### Try it
I would like the records restated word for word, without the pictures.

### Excerpted data
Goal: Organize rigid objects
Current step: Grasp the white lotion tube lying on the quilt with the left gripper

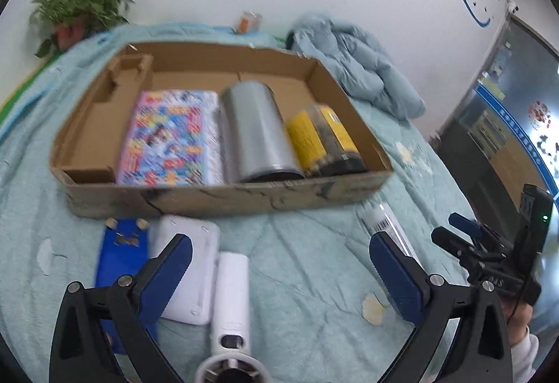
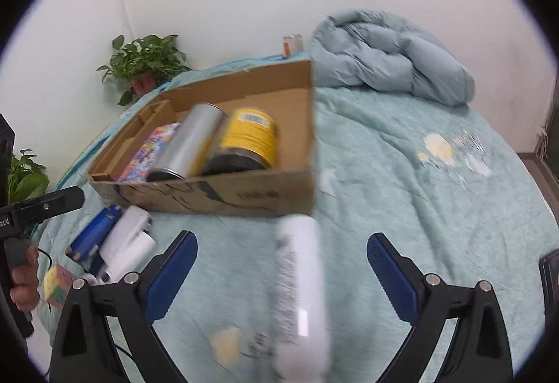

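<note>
White tube [image 2: 302,281] on bed [image 2: 401,173], between wide-open, empty right gripper [image 2: 279,264] fingers, just before box [image 2: 244,197]. Round and smooth: liable to roll or slip if pinched off-centre. Left gripper [image 1: 279,264] likewise wide open, empty, above fan [image 1: 229,292].

white tube [image 2: 302,292]: motion-blurred, label unreadable | white fan [image 1: 229,323]: cut by bottom edge | blue case [image 1: 120,253]: partly behind left tool finger
</note>
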`<state>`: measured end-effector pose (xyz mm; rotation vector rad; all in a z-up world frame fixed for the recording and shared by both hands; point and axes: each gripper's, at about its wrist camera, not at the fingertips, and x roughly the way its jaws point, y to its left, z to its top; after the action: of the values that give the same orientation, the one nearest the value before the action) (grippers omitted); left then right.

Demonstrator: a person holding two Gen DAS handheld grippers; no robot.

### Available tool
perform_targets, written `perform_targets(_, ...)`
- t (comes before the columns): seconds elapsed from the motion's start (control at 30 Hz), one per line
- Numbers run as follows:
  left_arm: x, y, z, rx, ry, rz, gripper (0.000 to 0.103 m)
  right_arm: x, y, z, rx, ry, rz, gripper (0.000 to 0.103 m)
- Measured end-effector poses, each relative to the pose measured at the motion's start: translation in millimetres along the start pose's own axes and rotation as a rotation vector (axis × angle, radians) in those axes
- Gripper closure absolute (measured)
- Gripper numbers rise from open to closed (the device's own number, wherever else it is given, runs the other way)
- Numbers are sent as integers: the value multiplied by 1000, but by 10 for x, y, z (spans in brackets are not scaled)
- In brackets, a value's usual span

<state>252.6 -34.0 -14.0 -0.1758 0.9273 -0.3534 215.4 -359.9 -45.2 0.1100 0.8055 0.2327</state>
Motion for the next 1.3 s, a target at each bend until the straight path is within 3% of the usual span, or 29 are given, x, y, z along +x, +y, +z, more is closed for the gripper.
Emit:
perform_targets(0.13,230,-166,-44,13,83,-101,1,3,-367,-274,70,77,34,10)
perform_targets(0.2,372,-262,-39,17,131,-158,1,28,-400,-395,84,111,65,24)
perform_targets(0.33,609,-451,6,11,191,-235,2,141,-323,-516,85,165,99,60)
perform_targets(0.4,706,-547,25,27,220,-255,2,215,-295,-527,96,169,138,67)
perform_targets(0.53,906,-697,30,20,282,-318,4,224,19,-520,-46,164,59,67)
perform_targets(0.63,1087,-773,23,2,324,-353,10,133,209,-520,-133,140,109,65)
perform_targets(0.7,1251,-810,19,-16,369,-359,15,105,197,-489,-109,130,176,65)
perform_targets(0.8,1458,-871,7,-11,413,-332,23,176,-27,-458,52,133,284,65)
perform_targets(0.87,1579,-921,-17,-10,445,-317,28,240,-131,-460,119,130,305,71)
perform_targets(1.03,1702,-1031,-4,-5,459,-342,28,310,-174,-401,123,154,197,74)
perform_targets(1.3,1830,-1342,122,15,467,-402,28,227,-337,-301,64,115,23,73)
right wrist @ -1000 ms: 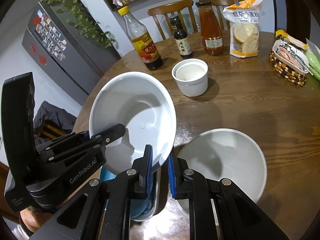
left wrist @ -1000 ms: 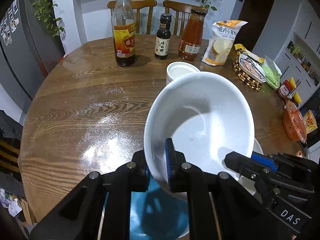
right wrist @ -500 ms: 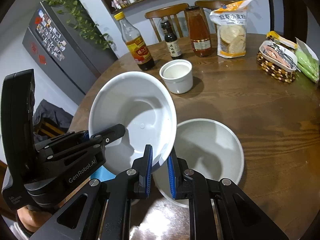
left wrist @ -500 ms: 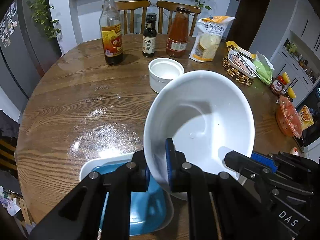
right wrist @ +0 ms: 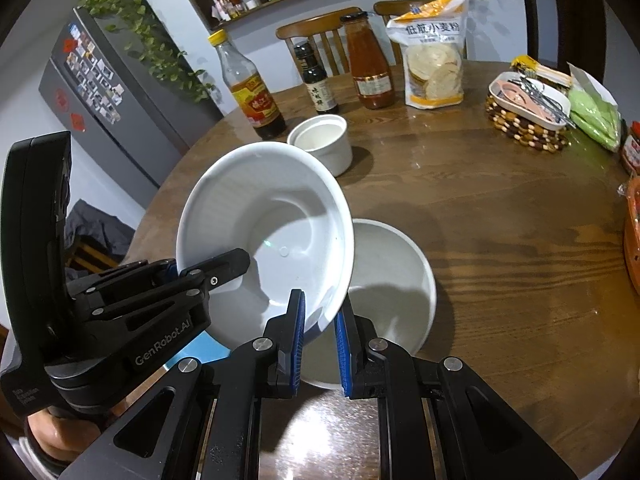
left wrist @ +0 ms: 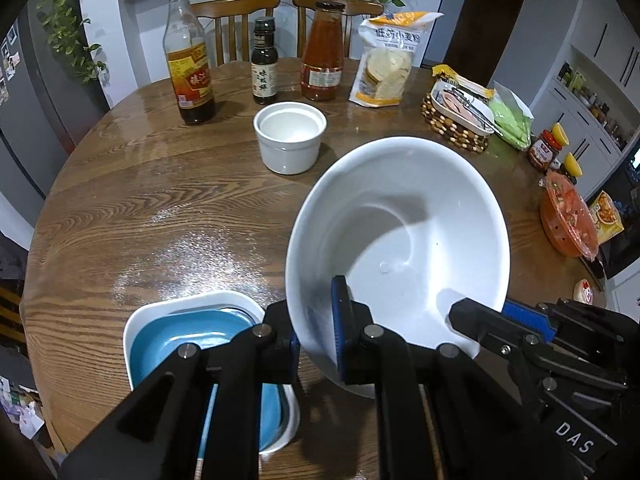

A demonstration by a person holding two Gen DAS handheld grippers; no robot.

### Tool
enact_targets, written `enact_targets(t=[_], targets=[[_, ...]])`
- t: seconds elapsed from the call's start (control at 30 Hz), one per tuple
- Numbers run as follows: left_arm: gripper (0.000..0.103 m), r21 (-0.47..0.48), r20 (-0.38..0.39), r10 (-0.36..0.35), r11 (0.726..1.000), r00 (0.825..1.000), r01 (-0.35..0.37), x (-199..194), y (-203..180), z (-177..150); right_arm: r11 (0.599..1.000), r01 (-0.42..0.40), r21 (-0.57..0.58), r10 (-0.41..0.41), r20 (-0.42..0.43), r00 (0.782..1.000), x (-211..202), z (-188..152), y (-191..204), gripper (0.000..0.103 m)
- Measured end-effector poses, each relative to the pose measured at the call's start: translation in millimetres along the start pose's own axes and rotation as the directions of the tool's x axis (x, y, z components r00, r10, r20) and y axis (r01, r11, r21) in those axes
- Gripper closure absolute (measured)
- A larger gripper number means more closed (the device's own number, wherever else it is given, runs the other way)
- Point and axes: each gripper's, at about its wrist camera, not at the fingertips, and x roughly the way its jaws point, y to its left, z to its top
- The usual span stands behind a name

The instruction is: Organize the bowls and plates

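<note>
Both of my claws are clamped on the white bowl's point(left wrist: 400, 248) rim: my left gripper point(left wrist: 318, 332) on its near-left edge, my right gripper point(right wrist: 320, 332) on its near-right edge. I see the bowl tilted, lifted clear of the round wooden table point(left wrist: 160, 208). Below it to the right sits a second white bowl point(right wrist: 392, 288); left of it, stacked blue and white plates point(left wrist: 168, 344); beyond it, a white ramekin point(left wrist: 290, 136).
</note>
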Motion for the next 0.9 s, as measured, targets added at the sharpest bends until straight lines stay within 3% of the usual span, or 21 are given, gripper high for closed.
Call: enact_targets(t=[0.6,0.9], targets=[[0.090,-0.020,-0.131,0.002,1.000,0.991,-0.004,43.5,-9.5,-14.3,1.000,-0.009,0.030,0.012,-0.118,0.993,32.4,-14.5,-27.9,0.086],[0.089,0.013,-0.156,0.011,1.000,0.988,-0.009,55.0,-19.3,-9.9,0.999,0.002,0.050,0.005,-0.141,0.990,36.5,-11.8,-39.2,0.086]])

### Answer space
Goal: Organize rigid objects
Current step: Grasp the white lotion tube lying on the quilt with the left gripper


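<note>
White tube [image 2: 302,281] on bed [image 2: 401,173], between wide-open, empty right gripper [image 2: 279,264] fingers, just before box [image 2: 244,197]. Round and smooth: liable to roll or slip if pinched off-centre. Left gripper [image 1: 279,264] likewise wide open, empty, above fan [image 1: 229,292].

white tube [image 2: 302,292]: motion-blurred, label unreadable | white fan [image 1: 229,323]: cut by bottom edge | blue case [image 1: 120,253]: partly behind left tool finger
</note>
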`<state>`: measured end-effector pose (xyz mm; rotation vector rad; all in a z-up world frame fixed for the recording and shared by both hands; point and axes: each gripper's, at about its wrist camera, not at the fingertips, and x roughly the way its jaws point, y to its left, z to its top; after the action: of the values that give the same orientation, the one nearest the value before the action) (grippers omitted); left then right.

Demonstrator: a person holding two Gen DAS handheld grippers; no robot.

### Available tool
perform_targets, written `perform_targets(_, ...)`
- t (comes before the columns): seconds elapsed from the motion's start (control at 30 Hz), one per line
- Numbers run as follows:
  left_arm: x, y, z, rx, ry, rz, gripper (0.000 to 0.103 m)
  right_arm: x, y, z, rx, ry, rz, gripper (0.000 to 0.103 m)
- Measured end-effector poses, each relative to the pose measured at the motion's start: translation in millimetres along the start pose's own axes and rotation as a rotation vector (axis × angle, radians) in those axes
- Gripper closure absolute (measured)
- Gripper numbers rise from open to closed (the device's own number, wherever else it is given, runs the other way)
- Numbers are sent as integers: the value multiplied by 1000, but by 10 for x, y, z (spans in brackets are not scaled)
- In brackets, a value's usual span

<state>252.6 -34.0 -14.0 -0.1758 0.9273 -0.3534 215.4 -359.9 -45.2 0.1100 0.8055 0.2327</state>
Motion for the next 1.3 s, a target at each bend until the straight path is within 3% of the usual span, or 29 are given, x, y, z along +x, +y, +z, more is closed for the gripper.
Emit:
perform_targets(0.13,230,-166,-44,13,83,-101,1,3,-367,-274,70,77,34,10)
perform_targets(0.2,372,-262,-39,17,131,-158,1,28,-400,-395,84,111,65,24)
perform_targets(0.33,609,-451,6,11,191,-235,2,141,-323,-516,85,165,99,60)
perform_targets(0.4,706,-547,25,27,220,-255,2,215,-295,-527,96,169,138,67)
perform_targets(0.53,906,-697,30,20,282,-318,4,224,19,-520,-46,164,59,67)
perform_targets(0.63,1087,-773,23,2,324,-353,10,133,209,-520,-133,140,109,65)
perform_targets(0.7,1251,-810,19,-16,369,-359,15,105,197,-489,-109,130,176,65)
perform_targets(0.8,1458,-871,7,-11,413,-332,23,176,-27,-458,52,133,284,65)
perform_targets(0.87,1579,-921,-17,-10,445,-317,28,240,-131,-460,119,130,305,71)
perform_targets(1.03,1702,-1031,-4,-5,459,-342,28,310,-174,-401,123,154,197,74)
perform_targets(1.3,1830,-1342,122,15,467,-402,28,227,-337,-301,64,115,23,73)
right wrist @ -1000 ms: 
left wrist @ -1000 ms: 
right wrist @ -500 ms: 
left wrist @ -500 ms: 
right wrist @ +0 ms: 
left wrist @ +0 ms: 

A demonstration by a person holding two Gen DAS handheld grippers; no robot.

### Tool
enact_targets, written `enact_targets(t=[_], targets=[[_, ...]])`
- t: seconds elapsed from the call's start (control at 30 Hz), one per tuple
- Numbers run as follows: left_arm: gripper (0.000..0.103 m), r21 (-0.47..0.48), r20 (-0.38..0.39), r10 (-0.36..0.35), r11 (0.726..1.000), r00 (0.825..1.000), r01 (-0.35..0.37), x (-199..194), y (-203..180), z (-177..150); right_arm: r11 (0.599..1.000), r01 (-0.42..0.40), r21 (-0.57..0.58), r10 (-0.41..0.41), r20 (-0.42..0.43), r00 (0.782..1.000), x (-211..202), z (-188..152), y (-191..204), gripper (0.000..0.103 m)
- Measured end-effector poses, each relative to the pose measured at the call's start: translation in millimetres along the start pose's own axes and rotation as the directions of the tool's x axis (x, y, z components r00, r10, r20) and y axis (r01, r11, r21) in those axes
- Gripper closure absolute (measured)
- A larger gripper number means more closed (the device's own number, wherever else it is given, runs the other way)
- Point and axes: each gripper's, at about its wrist camera, not at the fingertips, and x roughly the way its jaws point, y to its left, z to its top
- The usual span stands behind a name

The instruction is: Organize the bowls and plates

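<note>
Both of my claws are clamped on the white bowl's point(left wrist: 400, 248) rim: my left gripper point(left wrist: 318, 332) on its near-left edge, my right gripper point(right wrist: 320, 332) on its near-right edge. I see the bowl tilted, lifted clear of the round wooden table point(left wrist: 160, 208). Below it to the right sits a second white bowl point(right wrist: 392, 288); left of it, stacked blue and white plates point(left wrist: 168, 344); beyond it, a white ramekin point(left wrist: 290, 136).
</note>
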Motion for the next 0.9 s, as measured, targets added at the sharpest bends until straight lines stay within 3% of the usual span, or 21 are given, gripper high for closed.
Call: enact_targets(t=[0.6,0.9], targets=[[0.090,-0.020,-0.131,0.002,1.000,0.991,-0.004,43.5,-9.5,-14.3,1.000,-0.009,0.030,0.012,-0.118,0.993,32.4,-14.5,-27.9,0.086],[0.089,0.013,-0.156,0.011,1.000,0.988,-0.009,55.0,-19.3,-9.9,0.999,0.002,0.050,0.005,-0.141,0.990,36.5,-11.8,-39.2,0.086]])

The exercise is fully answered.